木屋不過幾平米大小,只能勉強隔出一前一後像兩個鴿子籠一樣的“房間”。
“師孃!兩位師弟,我們回來了!還買了一點菜!”年紀稍長的小夥子拍了拍單薄的木門,低聲喊道。
只是裏面靜悄悄的,沒有任何人的回應。
兩人對視一眼後,心中升起一絲不祥的預感,接着又用力拍了拍門,喊了幾聲,還是沒有人回應。
年紀小的那個性子急,他直接肩膀一撞,這力量讓本就腐朽的門閂應聲而斷,木門吱呀一聲向內打開。
映入眼簾的是空空如也的房間。
原本就簡陋的幾件傢什還在,但師孃和兩位師弟卻不見了蹤影。
“師孃人呢?”兩人臉色瞬間變了,他們像是想到了什麼,猛地轉身衝向旁邊那間更小,原本堆放雜物的隔間。
“爹!爹你在哪兒?”
用力推開後,只見一個被粗糙麻繩捆得結結實實,嘴裏塞着一團破布的中年男人,正蜷縮在雜物堆裏。
正是他們的父親,也是那個曾拉過陸雲兩次的黃包車伕文三!
“爹!”
兩人驚呼一聲,撲上去手忙腳亂地解繩子,掏嘴裏的布團:“爹!是誰幹的?師孃和兩位師弟呢?他們去哪兒了?”
文三被鬆開後,他看了一眼兩個焦急萬分的兒子,幽幽嘆了口氣:“還能是誰......就是你們口中那個可憐的師孃乾的。”
兩個小夥子如遭雷擊,難以置信地瞪大眼睛,“什麼,不可能!師孃怎麼會......”
文三打斷他們:“怎麼不會?我早跟你們說過多少遍了!”
“我咬牙湊錢送你們去“裂風隼形意拳武館”,才學了幾天皮毛?”
“你們真以爲那個死了的馬三烈,還有他這個婆娘是什麼重情重義的好人?”
“他們不過是在利用你們兩個傻小子的同情心和那點微末的師徒名分,找個免費的藏身之處和跑腿的罷了!”
他指了指自己身上的繩子:“現在看清楚了吧?昨晚趁你們倆出去找活幹,那女人一棍子把我打暈捆起來,估計天不亮就帶着她兩個兒子從水路跑了!”
“現在很明顯是要把我們仨,扔在這裏當擋箭牌!”
兩個小夥子呆立當場,只覺得天旋地轉。
原來一切都是騙局,他們只是兩顆用完即棄的棋子。
“啊!”
“救命!”
城寨狹窄的過道外,突然傳來幾聲男人的驚恐慘叫和重物倒地的悶響。
還沒等文三父子反應過來,他們這間破木屋那扇本就搖搖欲墜的房門,被人從外面一腳狠狠踹飛。

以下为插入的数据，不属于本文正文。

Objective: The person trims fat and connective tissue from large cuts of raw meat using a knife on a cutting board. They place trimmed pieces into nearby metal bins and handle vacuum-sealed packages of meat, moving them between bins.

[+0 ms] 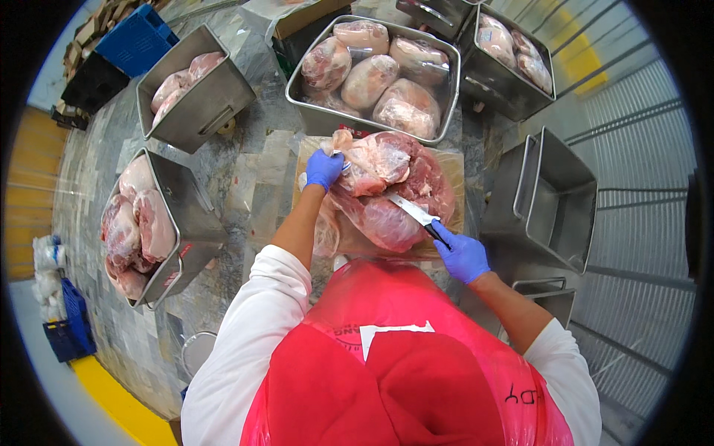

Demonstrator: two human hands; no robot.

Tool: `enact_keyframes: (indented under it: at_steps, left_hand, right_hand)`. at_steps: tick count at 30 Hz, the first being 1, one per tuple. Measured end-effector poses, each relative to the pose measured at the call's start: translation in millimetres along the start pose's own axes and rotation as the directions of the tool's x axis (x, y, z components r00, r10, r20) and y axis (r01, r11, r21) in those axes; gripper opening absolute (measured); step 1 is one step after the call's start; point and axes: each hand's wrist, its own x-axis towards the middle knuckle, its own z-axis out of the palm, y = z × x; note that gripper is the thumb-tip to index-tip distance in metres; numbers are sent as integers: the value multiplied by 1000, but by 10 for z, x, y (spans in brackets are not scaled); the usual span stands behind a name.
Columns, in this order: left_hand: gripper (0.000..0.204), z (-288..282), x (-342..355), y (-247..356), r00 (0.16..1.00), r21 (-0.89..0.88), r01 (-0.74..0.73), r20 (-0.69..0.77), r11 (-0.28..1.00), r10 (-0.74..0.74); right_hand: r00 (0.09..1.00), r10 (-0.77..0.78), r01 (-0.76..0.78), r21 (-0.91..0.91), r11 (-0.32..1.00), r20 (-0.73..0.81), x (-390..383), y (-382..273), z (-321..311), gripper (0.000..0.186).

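A large raw cut of meat, pink with pale fat, lies on a brown board in front of me. My left hand, in a blue glove, grips its upper left edge, fingers closed round a pale flap. My right hand, also gloved, holds a knife by its black handle; the white-looking blade reaches up-left into the middle of the meat, its tip against the cut. Beside the board's left part, a thin pale piece hangs below the meat.
A steel bin of wrapped meat stands behind the board. Other filled bins stand left, lower left and upper right. Empty-looking steel bins are at the right, blue crates at upper left.
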Motion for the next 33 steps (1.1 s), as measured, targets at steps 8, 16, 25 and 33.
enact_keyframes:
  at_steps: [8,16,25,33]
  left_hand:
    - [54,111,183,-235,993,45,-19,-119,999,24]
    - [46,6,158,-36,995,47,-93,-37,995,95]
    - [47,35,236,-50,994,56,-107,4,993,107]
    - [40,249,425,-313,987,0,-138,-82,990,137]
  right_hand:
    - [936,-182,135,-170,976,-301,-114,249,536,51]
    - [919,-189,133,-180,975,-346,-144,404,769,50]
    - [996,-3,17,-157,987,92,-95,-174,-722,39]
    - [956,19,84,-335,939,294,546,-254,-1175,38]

一個身着黑色長裙、容顏冷豔、氣質逼人的年輕女子邁步而入。
她身後跟着十幾名身形精悍、太陽穴高高鼓起的大漢。
這些人將門口堵得嚴嚴實實,除了宮凝和宮家的人之外,還能是誰。
她在屋內迅速一掃,掠過癱軟在地的文三,以及那兩個嚇得渾身發抖的小夥子,瞬間明白了情況,嘴角勾起一絲冰冷的弧度。
“果然是被騙了。”
這時,宮凝身後一名大漢立刻躬身稟報:“掌門,今早那個慌慌張張跑來向我們告密,說發現可疑人物的城寨婦人。”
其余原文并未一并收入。